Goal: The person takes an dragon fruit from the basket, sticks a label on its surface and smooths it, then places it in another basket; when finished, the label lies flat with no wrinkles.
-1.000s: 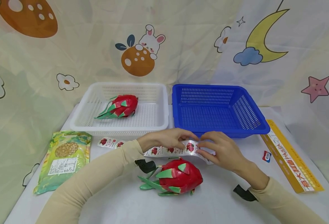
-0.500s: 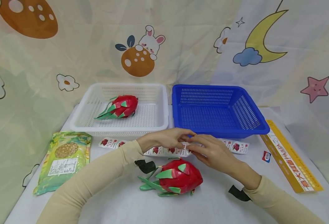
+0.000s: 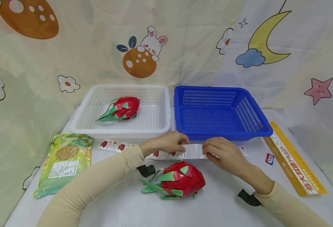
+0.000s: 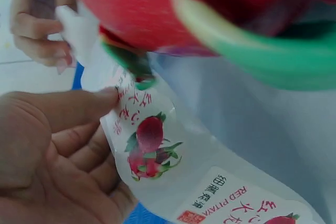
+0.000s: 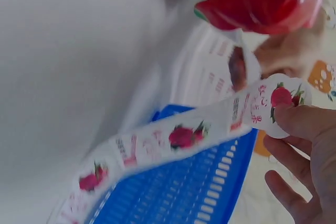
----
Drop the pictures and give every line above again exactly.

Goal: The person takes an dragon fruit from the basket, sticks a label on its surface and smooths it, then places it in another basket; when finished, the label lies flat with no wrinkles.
-1.000s: 
-0.500s: 
+0.000s: 
+0.000s: 
+0.000s: 

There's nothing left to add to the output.